Last year I collaborated with Dr. Kirsty Robertson and many other welcoming contributors from the Centre for Sustainable Curating and the Synthetic Collective on the multifaceted Objects as Temporal Entities project. Composed of a series of essays, guides, art objects, and the solar-powered archive, this body of work explores the storage and inevitable breakdown of materials in museum collections. As my own research is quite critical of the long-term sustainability of museums’ digital archiving systems, I felt especially passionate about my role in developing the solar archive.
The Archivetemporal, which went live in August of 2024, is my first long-term solar-powered archive project. The site is currently live between 12-4pm Monday to Friday, and this limited timeframe is in place to account for shorter days or cloudy weather in London ON, where the site is hosted from my apartment window. As this is the first solar archive that I have hosted for more than a month, it has been an interesting experience testing the longevity of the technology, and how it responds to different weather conditions. I have learned in this process to place more trust in the sun to provide energy for our website, and to accept that the site will not always be online. Due to this, the Archivetemporal also inherently challenges a presumptive impression that many web users have, that digital information must always be available. I hope visitors to the site reflect on the site’s limited hours and adopt a slower approach in their relationship with digital technology.

We’d love to share more about working with solar-powered websites with others! What advice do you give artists wanting to do the same?
My work making solar-powered websites has been so generative in many ways, I’ve learned practical skills in coding and programming, and new conceptual approaches to my relationship with the Internet and digital technology. Making solar sites has informed my thinking about the material impacts of digital technologies, like how silicon sand, precious metals and extractive mining practices are required to fabricate the digital networks we rely on, or how our data flows through fibre optic cables installed across the ocean floor, and most notably the many ways that solar power relies on planetary forces, the weather and the land. I think that solar can be a useful strategy for artists and creatives who are interested in foregrounding these material impacts of technology, as many conventional Internet technologies like cloud storage and AI obscure their extractive relationship to the environment. Through solar, although these technologies are not without their flaws and environmental impacts, as the PV panel collects light the necessary contribution of the sun in powering a site is made visible.

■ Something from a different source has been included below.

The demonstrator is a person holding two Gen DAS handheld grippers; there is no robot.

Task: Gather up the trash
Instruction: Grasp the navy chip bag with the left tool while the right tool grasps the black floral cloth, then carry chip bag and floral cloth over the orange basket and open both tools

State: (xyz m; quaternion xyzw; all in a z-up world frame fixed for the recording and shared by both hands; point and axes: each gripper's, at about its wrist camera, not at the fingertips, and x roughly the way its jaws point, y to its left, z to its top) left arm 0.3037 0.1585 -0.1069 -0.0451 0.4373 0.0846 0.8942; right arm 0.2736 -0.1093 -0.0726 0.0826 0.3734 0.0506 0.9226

My advice to artists who would like to build their own solar site begins with, broadly, finding a community either online or in person who can advise you on technical questions along the way. Hiccups will come up, and it is always welcome to have folks to brainstorm with. You can find me on instagram at @imogenclendinning if you have questions, also the GitHub and Raspberry Pi Forums pages are very helpful, and if you are in Tkaronto, InterAccess runs different tech workshops, many of which can help those who are new to Raspberry Pis.
And when using solar-power, I think it is important to remember that a little will go a long way! You do not always need a three-foot solar panel and a giant lithium battery; you can build a reliable solar site with modest materials. Finally, my last note to those who would like to build a solar site, be patient in the process! Make peace with the confusion when your Raspberry Pi spits back riddles at you or your PV panel needs rewiring, for these challenges will help you learn the backend of the computer and the solar panel, and isn’t that ultimately more exploratory than a Squarespace template?
[1] During the COVID 19 pandemic the Canada Council for the Arts responded to this new need for “digital innovation” with temporary grant programs such as Digital Now! and the Digital Strategy Fund. These two funding streams indeed supported the creation of digital archives for arts institutions in Canada, however, these were temporary funding initiatives that were both paused in 2021.